*** Block opens ***
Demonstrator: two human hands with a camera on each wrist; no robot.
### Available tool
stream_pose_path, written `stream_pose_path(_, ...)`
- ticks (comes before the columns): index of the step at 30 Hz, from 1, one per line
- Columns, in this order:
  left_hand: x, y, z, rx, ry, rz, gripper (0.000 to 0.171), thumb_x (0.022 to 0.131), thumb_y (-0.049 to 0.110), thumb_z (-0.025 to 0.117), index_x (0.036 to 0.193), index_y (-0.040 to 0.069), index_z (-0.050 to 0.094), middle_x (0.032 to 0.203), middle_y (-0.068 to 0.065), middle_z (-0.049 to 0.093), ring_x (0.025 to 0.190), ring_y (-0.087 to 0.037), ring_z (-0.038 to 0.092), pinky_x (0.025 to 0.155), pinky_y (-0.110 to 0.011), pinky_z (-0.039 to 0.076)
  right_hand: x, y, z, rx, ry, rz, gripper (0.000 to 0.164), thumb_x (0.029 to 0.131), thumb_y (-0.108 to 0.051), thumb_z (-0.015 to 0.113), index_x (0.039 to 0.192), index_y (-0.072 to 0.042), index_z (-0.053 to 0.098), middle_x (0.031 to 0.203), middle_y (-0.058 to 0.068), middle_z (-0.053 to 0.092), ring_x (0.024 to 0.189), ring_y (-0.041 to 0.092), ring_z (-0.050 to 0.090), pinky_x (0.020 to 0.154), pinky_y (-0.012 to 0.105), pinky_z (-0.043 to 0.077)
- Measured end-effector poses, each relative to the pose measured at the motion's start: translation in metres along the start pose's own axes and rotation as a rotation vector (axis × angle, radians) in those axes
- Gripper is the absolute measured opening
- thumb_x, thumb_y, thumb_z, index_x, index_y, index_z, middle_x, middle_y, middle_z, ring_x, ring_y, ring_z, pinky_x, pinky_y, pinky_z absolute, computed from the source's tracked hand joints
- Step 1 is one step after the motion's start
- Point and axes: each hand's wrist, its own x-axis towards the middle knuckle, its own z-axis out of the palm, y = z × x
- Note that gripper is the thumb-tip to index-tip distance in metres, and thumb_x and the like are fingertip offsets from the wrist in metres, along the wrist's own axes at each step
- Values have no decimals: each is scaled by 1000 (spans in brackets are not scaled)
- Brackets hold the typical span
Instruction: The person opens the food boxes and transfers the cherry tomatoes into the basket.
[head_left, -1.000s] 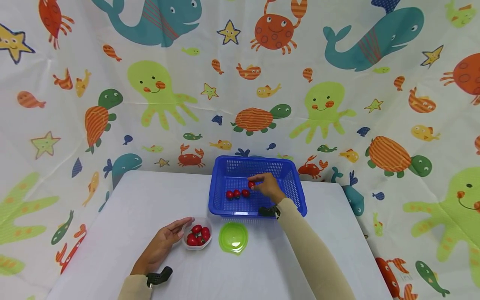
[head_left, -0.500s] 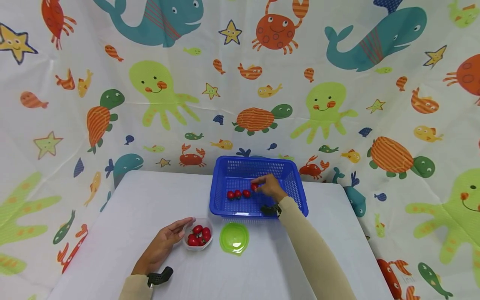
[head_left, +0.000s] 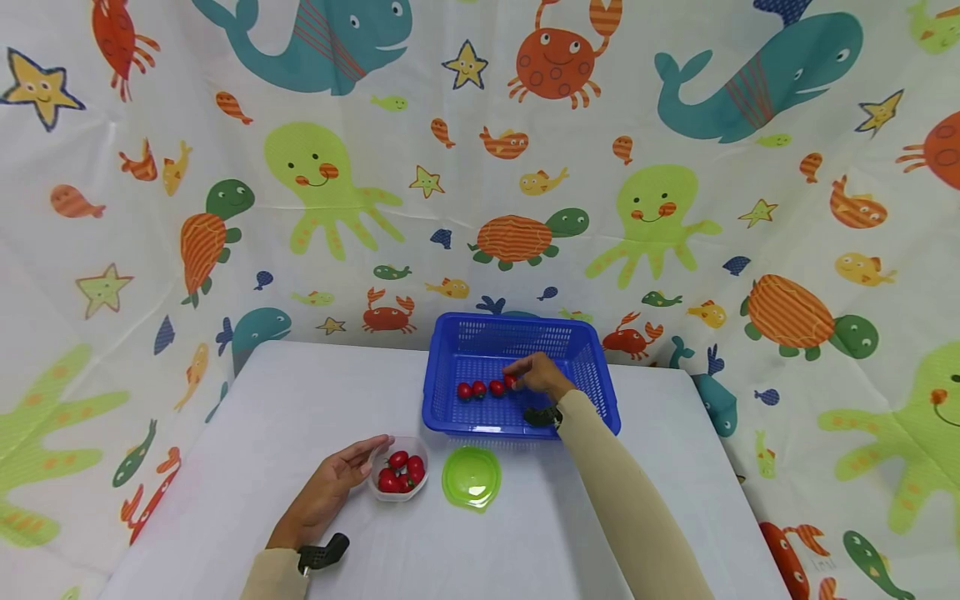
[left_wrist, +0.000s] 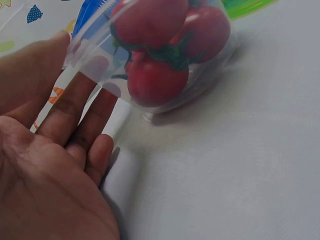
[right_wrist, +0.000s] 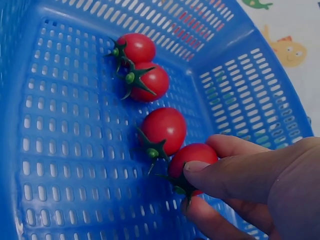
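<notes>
In the blue basket, my right hand (head_left: 542, 375) pinches a red cherry tomato (right_wrist: 192, 161) with a green calyx, the thumb on its near side. That tomato sits right beside another tomato (right_wrist: 163, 131) on the basket floor, and two more (right_wrist: 137, 48) lie farther along the same row. My left hand (head_left: 330, 483) rests against the side of a clear plastic container (head_left: 398, 495), its fingers fairly straight along the wall. Several red tomatoes (left_wrist: 157, 82) with green stems lie inside the container. Part of the held tomato is hidden by the right hand.
The blue plastic basket (head_left: 447, 422) has slotted walls and stands at the back of the white table (head_left: 375, 558). A green lid (head_left: 471, 478) lies between container and basket. Behind the table hangs a sea-animal printed cloth (head_left: 465, 108).
My right hand has lowered the held tomato toward the basket floor, up to the end of the row. The left hand stays at the container. The head view has shifted slightly.
</notes>
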Motion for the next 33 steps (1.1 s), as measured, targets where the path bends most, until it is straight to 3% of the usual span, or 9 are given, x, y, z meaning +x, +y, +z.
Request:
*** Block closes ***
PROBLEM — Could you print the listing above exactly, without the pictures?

RESULT —
Demonstrator: two human hands with a camera on each wrist; no robot.
### Available tool
stream_pose_path, written `stream_pose_path(_, ...)`
- ticks (comes before the columns): index of the step at 30 Hz, from 1, one per line
- Columns, in this order:
  left_hand: x, y, z, rx, ry, rz, gripper (0.000 to 0.171), thumb_x (0.022 to 0.131), thumb_y (-0.049 to 0.110), thumb_z (-0.025 to 0.117), index_x (0.036 to 0.193), index_y (-0.040 to 0.069), index_z (-0.050 to 0.094), middle_x (0.032 to 0.203), middle_y (-0.068 to 0.065), middle_z (-0.049 to 0.093), ring_x (0.025 to 0.190), ring_y (-0.087 to 0.037), ring_z (-0.038 to 0.092), pinky_x (0.025 to 0.155), pinky_y (-0.110 to 0.011), pinky_z (-0.039 to 0.076)
  right_hand: x, y, z, rx, ry, rz, gripper (0.000 to 0.164), thumb_x (0.029 to 0.131), thumb_y (-0.108 to 0.051), thumb_z (-0.015 to 0.113), index_x (0.039 to 0.192), index_y (-0.072 to 0.042), index_z (-0.053 to 0.098), middle_x (0.031 to 0.203), middle_y (-0.058 to 0.068), middle_z (-0.053 to 0.092), ring_x (0.024 to 0.189), ring_y (-0.041 to 0.092), ring_z (-0.050 to 0.090), pinky_x (0.020 to 0.154), pinky_y (-0.012 to 0.105), pinky_z (-0.043 to 0.077)
- Measured end-effector poses, each relative to the pose measured at the motion's start: translation in metres along the start pose's own axes and rotation as a rotation vector (axis × angle, radians) in those axes
- Gripper is the absolute measured opening
- thumb_x, thumb_y, thumb_z, index_x, index_y, index_z, middle_x, middle_y, middle_z, ring_x, ring_y, ring_z, pinky_x, pinky_y, pinky_z absolute, computed from the source's tracked hand joints
- Step 1 is one step after the motion's start
- Point and axes: each hand's wrist, its own x-axis towards the middle knuckle, its own z-axis out of the palm, y = z × x
- Note that gripper is the thumb-tip to index-tip distance in metres, and thumb_x and the like are fingertip offsets from the wrist in metres, along the wrist's own axes at each step
- Values have no decimals: each is scaled by 1000 (spans in brackets are not scaled)
- Brackets hold the typical span
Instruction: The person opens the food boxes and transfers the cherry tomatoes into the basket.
[head_left, -1.000s] 
[head_left, -0.500s] 
[head_left, +0.000s] 
[left_wrist, +0.000s] 
[right_wrist, +0.000s] 
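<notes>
In the blue basket, my right hand (head_left: 542, 375) pinches a red cherry tomato (right_wrist: 192, 161) with a green calyx, the thumb on its near side. That tomato sits right beside another tomato (right_wrist: 163, 131) on the basket floor, and two more (right_wrist: 137, 48) lie farther along the same row. My left hand (head_left: 330, 483) rests against the side of a clear plastic container (head_left: 398, 495), its fingers fairly straight along the wall. Several red tomatoes (left_wrist: 157, 82) with green stems lie inside the container. Part of the held tomato is hidden by the right hand.
The blue plastic basket (head_left: 447, 422) has slotted walls and stands at the back of the white table (head_left: 375, 558). A green lid (head_left: 471, 478) lies between container and basket. Behind the table hangs a sea-animal printed cloth (head_left: 465, 108).
My right hand has lowered the held tomato toward the basket floor, up to the end of the row. The left hand stays at the container. The head view has shifted slightly.
</notes>
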Motion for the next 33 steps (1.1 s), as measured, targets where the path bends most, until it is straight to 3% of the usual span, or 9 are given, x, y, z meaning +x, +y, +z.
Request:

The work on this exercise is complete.